Sementara itu, juru bicara Kementerian Perdagangan Thailand, Poonpong Naiyanapakorn, mengatakan bahwa pemerintah berharap tarif akhir akan berada pada kisaran 18% hingga 20% agar sejajar dengan negara-negara tetangga. Menteri Keuangan Thailand Pichai Chunhavajira menyebut pengumuman resmi mengenai tarif baru diperkirakan keluar dalam 24 jam ke depan.
Trump menjadikan perundingan dagang sebagai alat tekanan agar kedua negara sepakat untuk berdamai.
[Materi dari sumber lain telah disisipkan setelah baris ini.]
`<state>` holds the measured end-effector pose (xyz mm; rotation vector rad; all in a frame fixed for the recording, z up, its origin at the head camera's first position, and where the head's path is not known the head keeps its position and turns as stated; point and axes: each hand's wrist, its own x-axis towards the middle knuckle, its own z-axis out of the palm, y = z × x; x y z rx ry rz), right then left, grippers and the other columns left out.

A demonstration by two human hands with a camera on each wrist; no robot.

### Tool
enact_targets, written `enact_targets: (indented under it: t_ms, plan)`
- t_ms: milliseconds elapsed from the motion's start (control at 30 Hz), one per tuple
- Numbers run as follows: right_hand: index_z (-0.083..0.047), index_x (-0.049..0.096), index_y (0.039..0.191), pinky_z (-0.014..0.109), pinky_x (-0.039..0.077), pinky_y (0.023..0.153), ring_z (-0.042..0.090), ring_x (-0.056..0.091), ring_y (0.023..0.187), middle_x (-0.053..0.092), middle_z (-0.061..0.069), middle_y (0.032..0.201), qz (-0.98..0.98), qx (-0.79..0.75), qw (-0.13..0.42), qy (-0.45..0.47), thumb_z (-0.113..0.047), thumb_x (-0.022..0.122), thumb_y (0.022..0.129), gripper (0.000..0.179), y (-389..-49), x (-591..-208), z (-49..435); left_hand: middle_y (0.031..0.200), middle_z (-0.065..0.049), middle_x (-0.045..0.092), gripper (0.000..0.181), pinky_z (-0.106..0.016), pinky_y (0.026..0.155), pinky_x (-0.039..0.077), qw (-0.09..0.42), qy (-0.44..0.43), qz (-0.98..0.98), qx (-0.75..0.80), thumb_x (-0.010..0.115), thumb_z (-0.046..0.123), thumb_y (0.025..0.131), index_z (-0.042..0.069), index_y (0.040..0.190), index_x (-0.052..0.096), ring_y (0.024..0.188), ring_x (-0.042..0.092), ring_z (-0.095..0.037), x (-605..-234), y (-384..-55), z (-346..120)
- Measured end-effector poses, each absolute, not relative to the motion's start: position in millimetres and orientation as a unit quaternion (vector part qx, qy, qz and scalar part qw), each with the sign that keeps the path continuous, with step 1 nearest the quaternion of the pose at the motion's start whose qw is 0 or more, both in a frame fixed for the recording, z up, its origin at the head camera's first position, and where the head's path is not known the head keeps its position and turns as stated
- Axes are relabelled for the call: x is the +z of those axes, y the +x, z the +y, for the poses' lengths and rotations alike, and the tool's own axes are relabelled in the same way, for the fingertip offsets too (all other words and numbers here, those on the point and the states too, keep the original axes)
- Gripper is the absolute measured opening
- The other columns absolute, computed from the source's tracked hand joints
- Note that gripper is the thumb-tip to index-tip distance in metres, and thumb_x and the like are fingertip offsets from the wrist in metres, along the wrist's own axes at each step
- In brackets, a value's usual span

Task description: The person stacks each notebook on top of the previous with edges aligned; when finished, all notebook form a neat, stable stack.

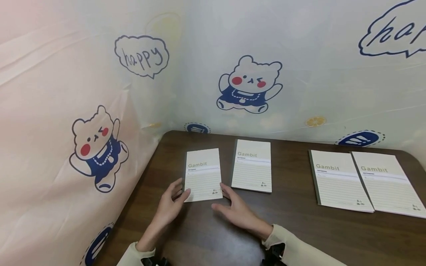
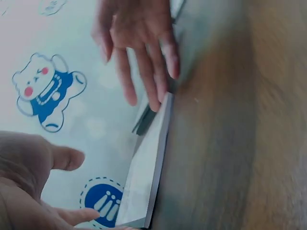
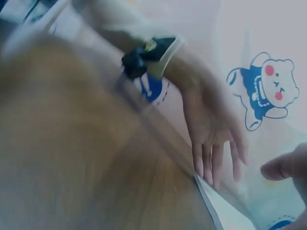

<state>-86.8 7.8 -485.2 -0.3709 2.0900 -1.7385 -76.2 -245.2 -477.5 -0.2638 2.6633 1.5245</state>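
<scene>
A white Gambit notebook (image 1: 202, 177) with a dark spine lies on the table, left of centre. My left hand (image 1: 171, 203) is at its left edge, thumb close to the near left corner. On the opposite side, my right hand (image 1: 237, 210) has its fingertips right at the right edge, with the thumb apart from the cover. In the left wrist view the notebook (image 2: 146, 177) appears edge-on between both hands. The right wrist view shows the left hand (image 3: 211, 124) with fingers extended beside the notebook (image 3: 225, 206). Neither hand curls round it.
A second notebook (image 1: 252, 166) lies just to the right of the first. Farther right, two more notebooks lie side by side, the left one (image 1: 341, 181) against the other (image 1: 389, 184). A printed curtain (image 1: 196, 66) borders the dark wooden table (image 1: 286, 218) behind and at left.
</scene>
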Motion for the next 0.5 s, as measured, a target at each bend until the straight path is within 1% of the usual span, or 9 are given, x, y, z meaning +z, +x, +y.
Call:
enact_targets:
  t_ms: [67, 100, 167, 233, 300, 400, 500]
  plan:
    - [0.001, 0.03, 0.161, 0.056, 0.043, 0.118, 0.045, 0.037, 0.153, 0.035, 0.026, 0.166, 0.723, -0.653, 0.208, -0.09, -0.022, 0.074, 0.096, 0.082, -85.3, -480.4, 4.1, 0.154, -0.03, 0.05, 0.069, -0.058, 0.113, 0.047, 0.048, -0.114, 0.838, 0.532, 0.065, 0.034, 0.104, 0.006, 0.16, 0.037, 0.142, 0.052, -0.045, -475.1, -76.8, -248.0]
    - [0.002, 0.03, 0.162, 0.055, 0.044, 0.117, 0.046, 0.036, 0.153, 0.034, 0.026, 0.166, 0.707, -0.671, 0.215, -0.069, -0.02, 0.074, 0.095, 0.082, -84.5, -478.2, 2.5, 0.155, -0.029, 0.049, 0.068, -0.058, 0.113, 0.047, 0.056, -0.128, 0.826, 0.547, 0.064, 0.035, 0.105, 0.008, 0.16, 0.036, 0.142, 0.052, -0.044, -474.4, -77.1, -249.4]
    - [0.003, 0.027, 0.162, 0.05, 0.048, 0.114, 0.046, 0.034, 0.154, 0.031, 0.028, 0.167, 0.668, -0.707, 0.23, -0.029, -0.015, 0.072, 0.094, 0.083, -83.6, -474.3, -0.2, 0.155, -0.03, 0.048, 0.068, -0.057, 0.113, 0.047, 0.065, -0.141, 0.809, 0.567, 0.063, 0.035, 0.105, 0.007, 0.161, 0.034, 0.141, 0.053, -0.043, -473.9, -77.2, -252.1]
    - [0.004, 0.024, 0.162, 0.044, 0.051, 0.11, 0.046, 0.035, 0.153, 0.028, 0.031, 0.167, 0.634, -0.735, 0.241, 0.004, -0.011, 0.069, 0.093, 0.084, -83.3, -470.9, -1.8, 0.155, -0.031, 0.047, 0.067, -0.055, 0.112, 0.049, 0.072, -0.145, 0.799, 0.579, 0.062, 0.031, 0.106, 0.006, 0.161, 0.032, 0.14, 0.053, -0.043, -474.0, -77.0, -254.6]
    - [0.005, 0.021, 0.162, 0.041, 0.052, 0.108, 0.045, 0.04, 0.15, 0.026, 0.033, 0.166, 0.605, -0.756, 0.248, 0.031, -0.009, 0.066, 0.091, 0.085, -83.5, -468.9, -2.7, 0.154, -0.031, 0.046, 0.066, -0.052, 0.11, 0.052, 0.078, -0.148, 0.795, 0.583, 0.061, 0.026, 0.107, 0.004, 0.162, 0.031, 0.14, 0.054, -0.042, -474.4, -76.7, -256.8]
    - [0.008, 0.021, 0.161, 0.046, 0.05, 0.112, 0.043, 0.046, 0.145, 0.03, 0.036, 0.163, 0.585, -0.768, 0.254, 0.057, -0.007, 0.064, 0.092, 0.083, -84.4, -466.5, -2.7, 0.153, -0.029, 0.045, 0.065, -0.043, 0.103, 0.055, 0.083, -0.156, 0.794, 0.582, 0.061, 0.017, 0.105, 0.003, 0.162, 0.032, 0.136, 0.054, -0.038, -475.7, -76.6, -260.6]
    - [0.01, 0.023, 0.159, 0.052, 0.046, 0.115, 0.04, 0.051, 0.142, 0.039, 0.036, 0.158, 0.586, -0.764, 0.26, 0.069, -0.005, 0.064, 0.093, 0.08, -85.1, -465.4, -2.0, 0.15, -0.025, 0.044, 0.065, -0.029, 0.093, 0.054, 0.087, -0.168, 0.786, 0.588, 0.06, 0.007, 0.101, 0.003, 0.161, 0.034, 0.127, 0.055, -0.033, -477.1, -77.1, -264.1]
Dia mengancam Washington tidak akan menandatangani perjanjian dagang selama konflik perbatasan berlangsung.
Setelah kesepakatan damai tercapai, Trump langsung menghubungi para pemimpin kedua negara dan memerintahkan tim dagangnya untuk melanjutkan pembicaraan.
Penjabat Perdana Menteri Thailand, Phumtham Wechayachai, menyatakan bahwa dirinya optimistis akan tercapai kesepakatan dagang yang sangat baik dengan AS.
Meski demikian, pasar merespons dengan kehati-hatian. Indeks saham acuan Thailand sempat turun hingga 1,2% pada Kamis (31/7/2025) sebelum memangkas kerugian, sementara nilai tukar baht melemah untuk hari keenam berturut-turut dan menyentuh 32,76 per dolar AS, level terendah sejak 24 Juni.
Pernyataan Lutnick muncul hanya dua hari sebelum tenggat waktu yang ditetapkan Trump bagi mitra dagang AS untuk menyepakati tarif baru. Pada hari yang sama, AS juga mengumumkan kesepakatan dengan Korea Selatan yang menetapkan tarif 15% untuk produk impor dari negara tersebut.
Trump juga mengatakan akan mengenakan tarif 25% terhadap barang-barang asal India mulai Jumat ini dan mengancam sanksi tambahan terkait pembelian energi India dari Rusia.
Penawaran Dagang Thailand
Dalam upaya terakhir untuk menghindari tarif tinggi, Thailand menawarkan akses pasar yang lebih luas bagi produk-produk AS, termasuk penghapusan tarif atas 90% barang asal AS.
Thailand juga berkomitmen untuk mengurangi surplus dagang senilai US$46 miliar dengan AS hingga 70% dalam tiga tahun ke depan serta menindak praktik pengalihan asal barang (transshipment).
Menteri Keuangan Pichai menegaskan bahwa Thailand telah mengajukan proposal dagang yang mengandung kompromi yang masih bisa diterima secara rasional.
“Meski kami belum dapat memprediksi hasil akhirnya, saya pastikan tim negosiasi Thailand tidak tinggal diam, tidak pasif, dan tidak terlalu mengalah. Setiap isu telah dianalisis secara strategis demi kepentingan nasional," ujarnya.
Ekspor Thailand ke AS pada 2024 tercatat sebesar US$63 miliar atau sekitar 18% dari total pengiriman barang negara itu. Dalam enam bulan pertama 2025, ekspor melonjak sekitar 15% berkat percepatan pengiriman selama jeda pengenaan tarif tinggi oleh pemerintahan Trump.
Upaya untuk mendapatkan tarif yang lebih rendah dari AS dinilai krusial bagi Thailand yang sangat bergantung pada perdagangan, terlebih di tengah tekanan dari tingginya utang rumah tangga dan lemahnya konsumsi domestik.
Pejabat Thailand memperkirakan bahwa tarif 36% dapat memangkas setidaknya satu poin persentase dari produk domestik bruto (PDB) tahun ini.